More republican debate analysis with R

Posted on January 6, 2016 by En El Margen - R-English in R bloggers | 0 Comments

[This article was first published on En El Margen - R-English, and kindly contributed to R-bloggers]. (You can report issue about the content on this page here)

Want to share your content on R-bloggers? click here if you have a blog, or here if you don't.

A few weeks late, here is a follow-up analysis using R, of the transcript of the latest Republican primary debate held at Las Vegas, Nevada.

Like the previous post, it should be interesting to see some word-clouds and some trends from the front-runners (and of course, Donald Trump).
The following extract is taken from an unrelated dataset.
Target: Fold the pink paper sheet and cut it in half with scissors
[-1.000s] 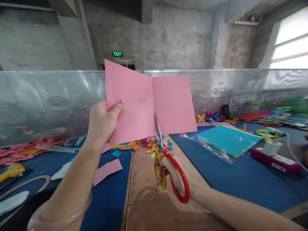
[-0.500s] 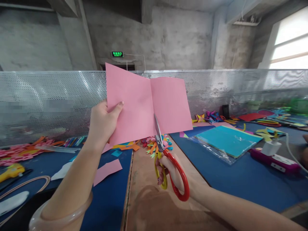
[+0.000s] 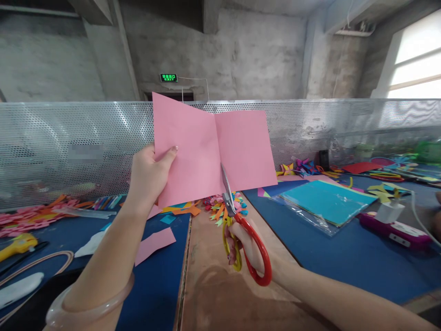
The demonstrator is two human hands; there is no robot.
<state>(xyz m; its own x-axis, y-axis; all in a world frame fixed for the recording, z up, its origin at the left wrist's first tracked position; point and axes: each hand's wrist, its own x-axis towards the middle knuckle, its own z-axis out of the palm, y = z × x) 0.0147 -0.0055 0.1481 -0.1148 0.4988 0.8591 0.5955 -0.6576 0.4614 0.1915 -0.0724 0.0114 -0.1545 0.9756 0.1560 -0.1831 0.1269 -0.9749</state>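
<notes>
the creased rectangular pink paper sheet (image 3: 193, 151) above the brown-and-blue desk (image 3: 206, 299) has swung its right half slightly inward, left hand (image 3: 149, 174) pinching its left half, right hand (image 3: 246, 239) curled through red-and-yellow-handled metal scissors (image 3: 228, 205) still at the crease, so the cut seems barely advanced.

The left hand (image 3: 148, 177) is raised higher, thumb (image 3: 168, 158) on the near side in a pinch, left forearm (image 3: 113, 248) slanting up; the right hand (image 3: 252, 246) sits lower, fingers (image 3: 232, 246) curled, right forearm (image 3: 320, 287) angled in from the lower right
</notes>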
Getting and cleaning the data

As in the last post, we’re going to import the data and clean with a function that was nicely improved by Alan Jordan:

# some packages for scraping and cleaning the data
library(rvest)
library(plyr)
library(dplyr)
library(stringi)
library(magrittr)

# function to partially separate and clean into a data.frame a debate from the presidency project
MakeDebateDF<-function(df){
  newdf <- data.frame(
    person = apply(df, 
                   MARGIN = 1, 
                   function(x){
                     stri_extract_first_regex(x, 
                                              "[A-Z'-]+(?=(:\s))")
                   }),
    message = apply(df, 
                    MARGIN = 1, 
                    function(x){
                      stri_replace_first_regex(x,
                                               "[A-Z'-]+:\s+", 
                                               "")
                    }),
    stringsAsFactors=FALSE
  )
  for (j in 2:nrow(newdf)) { 
  if (is.na(newdf[j,'person'])) 
		{newdf[j,'person'] <-  newdf[(j-1),'person'] }
	}

  return(newdf)
}

This time i’m only downloading one debate, and joining with the last four I had parsed…

# Importing debates --- 
# url for all debates
url <- "http://www.presidency.ucsb.edu/ws/index.php?pid="
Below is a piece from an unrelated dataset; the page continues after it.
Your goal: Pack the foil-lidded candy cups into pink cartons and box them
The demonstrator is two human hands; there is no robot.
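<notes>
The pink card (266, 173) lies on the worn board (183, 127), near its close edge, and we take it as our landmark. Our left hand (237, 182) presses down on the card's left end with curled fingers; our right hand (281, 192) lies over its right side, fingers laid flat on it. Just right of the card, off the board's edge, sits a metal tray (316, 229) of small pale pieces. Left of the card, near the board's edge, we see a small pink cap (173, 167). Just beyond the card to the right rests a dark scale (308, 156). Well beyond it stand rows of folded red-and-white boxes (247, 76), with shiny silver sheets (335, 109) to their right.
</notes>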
### -------- debate in Las Vegas, Nevada (fifth debate)
lasvegas <- "111177"

debate_v <- read_html(paste0(url, lasvegas)) %>% 
  html_nodes("p") %>%
  html_text()

debate_v <- ldply(debate_v, rbind)
debate_v <- MakeDebateDF(debate_v)

Analyzing

Let’s join this data with the previous debates and see some stats and wordclouds…

# the last 4 debates were stored in "all_debates" object...
all_debates <- rbind(all_debates, 
                     debate_v)

Because he’s the most interesting to watch, let’s see what Trump says overall and in this debate…

library(ggplot2)
# this is for order_axis and theme_eem
# it can be downloaded using 
# devtools::install_github("eflores89/eem")
library(eem)
# all debates
trump_words <- apply(subset(all_debates, person == "TRUMP")['message'],
                    1,
                    paste)
# cloud
# function taken from: 
# http://www.sthda.com/english/wiki/word-cloud-generator-in-r-one-killer-function-to-do-everything-you-need
trump_cloud <- rquery.wordcloud(trump_words, 
    "text", 
    max.words = 300,
    excludeWords = c("going","and",
                    "applause","get",
                    "got","let"))

trump_freq <- trump_cloud$freqTable

# debate in Las Vegas
trump_words_l <- apply(subset(debate_v, person == "TRUMP")['message'],
                    1,
                    paste)
trump_cloud_l <- rquery.wordcloud(trump_words_l, 
    "text", 
    max.words = 300,
    excludeWords = c("going","and",
                    "applause","get",
                    "got","let"))

trump_freq_l <- trump_cloud_l$freqTable

Overall word-cloud

Las Vegas

Shifts in speech

Of course, over the same five debates, topics have shifted tremendously both among the contenders and Trump.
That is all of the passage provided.